→ Problem requirements
Please transcribe only the lines from the one holding "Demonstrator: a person" through the final line of the data, both included, with no pictures.

→ Given information
━━━━━━━━━━━━━━━━━━━━━━━━━━━━━━
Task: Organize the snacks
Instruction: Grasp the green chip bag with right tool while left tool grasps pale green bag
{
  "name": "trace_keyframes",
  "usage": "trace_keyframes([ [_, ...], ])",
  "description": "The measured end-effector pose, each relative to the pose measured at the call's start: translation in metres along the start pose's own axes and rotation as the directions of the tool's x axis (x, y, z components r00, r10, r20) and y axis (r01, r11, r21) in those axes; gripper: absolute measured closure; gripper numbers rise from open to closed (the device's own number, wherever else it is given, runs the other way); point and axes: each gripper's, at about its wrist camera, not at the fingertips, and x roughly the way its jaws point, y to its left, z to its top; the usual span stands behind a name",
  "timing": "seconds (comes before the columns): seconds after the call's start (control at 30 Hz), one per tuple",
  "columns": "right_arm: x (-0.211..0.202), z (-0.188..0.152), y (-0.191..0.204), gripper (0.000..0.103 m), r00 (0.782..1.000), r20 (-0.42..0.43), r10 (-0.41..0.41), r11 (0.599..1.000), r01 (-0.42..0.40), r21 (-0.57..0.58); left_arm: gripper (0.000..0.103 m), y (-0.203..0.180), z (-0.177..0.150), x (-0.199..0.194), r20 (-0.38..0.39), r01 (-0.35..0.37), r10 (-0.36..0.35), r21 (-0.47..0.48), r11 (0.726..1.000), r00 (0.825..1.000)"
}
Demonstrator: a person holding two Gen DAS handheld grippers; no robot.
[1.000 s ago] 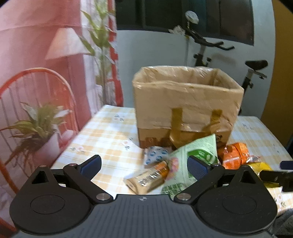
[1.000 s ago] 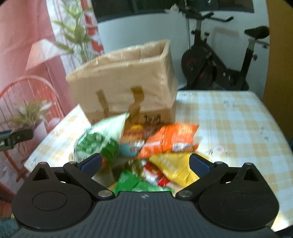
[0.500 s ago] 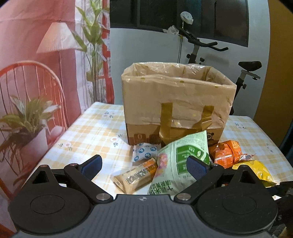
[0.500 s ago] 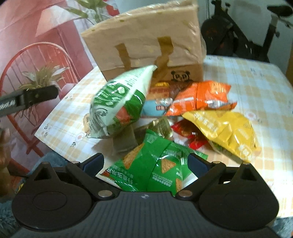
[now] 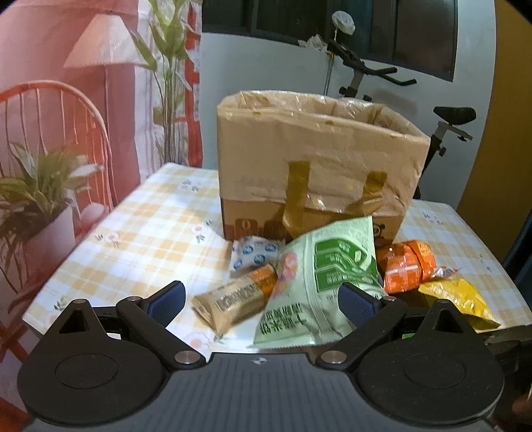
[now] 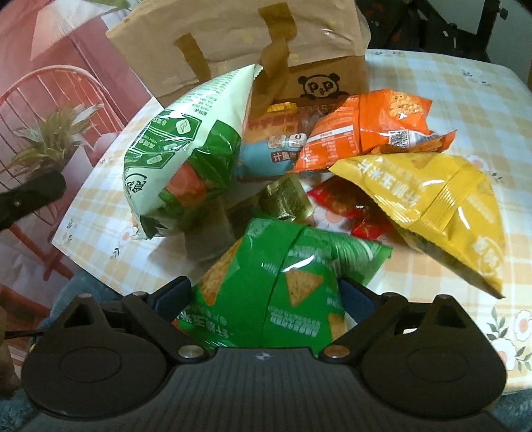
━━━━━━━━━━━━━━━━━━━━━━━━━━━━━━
→ Exercise output
Demonstrator: a person holding two Gen DAS handheld grippers; no robot.
[1.000 s ago] 
[1.000 s ago] 
[0.500 s ago] 
[0.500 s ago] 
[now] 
[now] 

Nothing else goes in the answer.